BME PhD Thesis Proposal Presentation


Date: March 5th, 2020

Time: 12:00 PM

Location: Whitaker, McIntire Conference Room 3115


Committee Members: 

Denis Tsygankov, PhD (Georgia Tech/Emory, Department of Biomedical Engineering) (Advisor)

Peng Qiu, PhD (Georgia Tech/Emory, Department of Biomedical Engineering)

May Wang, PhD (Georgia Tech/Emory, Department of Biomedical Engineering)

Shu Jia, PhD (Georgia Tech/Emory, Department of Biomedical Engineering)

Gregory Gibson (Georgia Tech, School of Biological Sciences)


Title: A Computational Platform for Efficient Characterization and Classification of Complex Shapes and Patterns in Biological Images


Summary: This project is designed to develop a new computational platform for comprehensive automated analysis of complex shapes and patterns in biomedical images. The tremendous progress in imaging technologies, such as fluorescent nanoparticle probes, super-resolution microscopy, and various optogenetic tools, provided biomedical researchers with new capabilities for precise manipulation and visualization of many essential processes in live cells and tissues. This progress, in turn, necessitates the advancement of quantitative approaches for automated image analysis. However, despite an increasing number and sophistication of such tools, the robust and unbiased extraction of descriptive features of cellular processes continues to be a bottleneck in many studies that involve generation of complex, highly variable, and content-rich imaging data.
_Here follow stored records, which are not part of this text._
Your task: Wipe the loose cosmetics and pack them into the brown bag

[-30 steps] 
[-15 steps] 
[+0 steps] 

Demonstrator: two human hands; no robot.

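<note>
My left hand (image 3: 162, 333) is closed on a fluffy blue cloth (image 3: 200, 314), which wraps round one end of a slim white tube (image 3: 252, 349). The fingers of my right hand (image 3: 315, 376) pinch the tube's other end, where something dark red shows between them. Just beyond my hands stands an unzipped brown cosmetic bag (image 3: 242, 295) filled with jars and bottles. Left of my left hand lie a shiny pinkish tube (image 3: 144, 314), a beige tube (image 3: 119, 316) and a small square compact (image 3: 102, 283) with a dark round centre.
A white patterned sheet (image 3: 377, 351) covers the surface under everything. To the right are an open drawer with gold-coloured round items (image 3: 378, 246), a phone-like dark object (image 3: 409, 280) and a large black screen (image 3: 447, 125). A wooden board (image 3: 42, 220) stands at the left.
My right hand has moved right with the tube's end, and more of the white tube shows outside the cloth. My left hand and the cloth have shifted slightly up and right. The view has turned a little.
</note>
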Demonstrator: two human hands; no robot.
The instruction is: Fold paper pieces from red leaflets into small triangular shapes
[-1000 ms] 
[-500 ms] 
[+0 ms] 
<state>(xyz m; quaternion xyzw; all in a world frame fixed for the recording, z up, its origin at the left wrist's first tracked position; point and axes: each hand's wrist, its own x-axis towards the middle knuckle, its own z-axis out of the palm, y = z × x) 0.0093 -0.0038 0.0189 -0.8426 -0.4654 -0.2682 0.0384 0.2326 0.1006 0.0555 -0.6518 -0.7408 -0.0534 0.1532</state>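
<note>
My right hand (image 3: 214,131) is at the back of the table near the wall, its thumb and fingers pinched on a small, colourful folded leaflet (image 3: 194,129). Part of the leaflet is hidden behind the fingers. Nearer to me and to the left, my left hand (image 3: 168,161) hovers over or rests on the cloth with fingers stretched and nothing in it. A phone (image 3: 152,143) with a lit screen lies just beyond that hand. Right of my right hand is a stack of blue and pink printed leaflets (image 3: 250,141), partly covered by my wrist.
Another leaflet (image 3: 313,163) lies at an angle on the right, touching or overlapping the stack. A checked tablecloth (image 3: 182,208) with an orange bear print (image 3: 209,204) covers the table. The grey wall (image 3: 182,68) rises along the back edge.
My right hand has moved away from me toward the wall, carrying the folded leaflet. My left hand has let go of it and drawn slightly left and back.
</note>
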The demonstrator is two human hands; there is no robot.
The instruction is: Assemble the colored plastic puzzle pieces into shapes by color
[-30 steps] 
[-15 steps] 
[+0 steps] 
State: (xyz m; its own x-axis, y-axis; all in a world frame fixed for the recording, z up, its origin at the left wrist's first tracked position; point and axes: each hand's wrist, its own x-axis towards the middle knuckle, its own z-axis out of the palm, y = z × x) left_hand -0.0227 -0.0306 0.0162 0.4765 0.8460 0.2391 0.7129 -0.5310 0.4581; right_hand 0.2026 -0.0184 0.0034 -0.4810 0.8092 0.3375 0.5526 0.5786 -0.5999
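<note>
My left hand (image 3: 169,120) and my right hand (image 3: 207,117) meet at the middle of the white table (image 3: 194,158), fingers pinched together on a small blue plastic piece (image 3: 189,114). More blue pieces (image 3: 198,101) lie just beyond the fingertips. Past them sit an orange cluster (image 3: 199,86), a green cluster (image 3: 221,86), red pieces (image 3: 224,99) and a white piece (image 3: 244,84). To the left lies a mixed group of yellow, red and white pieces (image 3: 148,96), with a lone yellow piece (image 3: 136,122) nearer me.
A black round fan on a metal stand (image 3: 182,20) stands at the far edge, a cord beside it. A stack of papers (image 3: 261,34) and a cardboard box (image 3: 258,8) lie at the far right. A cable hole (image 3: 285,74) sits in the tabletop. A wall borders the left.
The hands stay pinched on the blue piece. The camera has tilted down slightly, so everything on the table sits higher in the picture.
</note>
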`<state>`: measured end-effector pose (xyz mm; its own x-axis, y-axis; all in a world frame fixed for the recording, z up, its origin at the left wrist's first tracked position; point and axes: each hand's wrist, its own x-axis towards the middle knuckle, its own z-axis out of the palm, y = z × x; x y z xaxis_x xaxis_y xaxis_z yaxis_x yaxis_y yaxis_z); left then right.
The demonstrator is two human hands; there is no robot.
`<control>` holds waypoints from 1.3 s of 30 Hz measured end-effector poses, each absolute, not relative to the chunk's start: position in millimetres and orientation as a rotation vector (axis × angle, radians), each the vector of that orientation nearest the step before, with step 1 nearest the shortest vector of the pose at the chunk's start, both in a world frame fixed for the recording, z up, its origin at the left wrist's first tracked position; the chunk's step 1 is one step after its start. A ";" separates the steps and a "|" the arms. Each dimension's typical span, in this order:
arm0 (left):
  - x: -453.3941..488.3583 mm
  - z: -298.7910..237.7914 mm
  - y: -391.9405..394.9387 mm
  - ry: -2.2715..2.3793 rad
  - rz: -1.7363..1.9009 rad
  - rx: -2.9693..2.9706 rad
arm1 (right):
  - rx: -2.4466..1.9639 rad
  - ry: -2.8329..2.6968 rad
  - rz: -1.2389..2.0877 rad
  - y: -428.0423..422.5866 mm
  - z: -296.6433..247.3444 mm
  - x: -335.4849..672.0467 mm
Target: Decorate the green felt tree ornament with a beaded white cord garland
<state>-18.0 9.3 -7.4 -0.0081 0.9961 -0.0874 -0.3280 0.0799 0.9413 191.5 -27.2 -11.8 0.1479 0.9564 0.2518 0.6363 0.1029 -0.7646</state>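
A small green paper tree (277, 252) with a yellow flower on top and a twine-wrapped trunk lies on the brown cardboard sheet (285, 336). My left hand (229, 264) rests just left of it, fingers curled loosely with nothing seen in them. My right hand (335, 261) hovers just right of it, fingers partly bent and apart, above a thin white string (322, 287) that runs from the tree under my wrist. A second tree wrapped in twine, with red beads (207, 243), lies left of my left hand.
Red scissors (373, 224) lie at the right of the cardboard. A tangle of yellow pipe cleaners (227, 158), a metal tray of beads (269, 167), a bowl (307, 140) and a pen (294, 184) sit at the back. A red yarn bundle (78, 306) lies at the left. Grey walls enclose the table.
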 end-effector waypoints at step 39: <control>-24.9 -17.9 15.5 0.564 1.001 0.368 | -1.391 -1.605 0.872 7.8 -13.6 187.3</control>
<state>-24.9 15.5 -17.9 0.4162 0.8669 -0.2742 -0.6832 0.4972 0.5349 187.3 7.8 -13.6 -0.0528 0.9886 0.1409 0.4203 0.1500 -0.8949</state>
The overarching goal of the proposed study is to develop a broadly applicable morphometric approach that provides a mathematical mapping of arbitrarily complex shapes onto graph structures that, unlike traditional methods, preserve all the geometric information and allow for efficient and precise extraction and characterization of all structural features. Instead of relying on a large set of generic descriptors hoping that some of them are informative, in this method, a machine-learning algorithm receives a rich set of shape measures that are specific to the analyzed structure but extracted with a generic mapping. Thus, the project’s objective is to build a unique methodology, which is not context-specific but still powerful enough to automatically characterize subtle structural differences in imaging data. The data for thorough validation of the proposed methodology have been acquired through vascular tube formation experiments and also generated with a simulation model of collective endothelial cell behavior.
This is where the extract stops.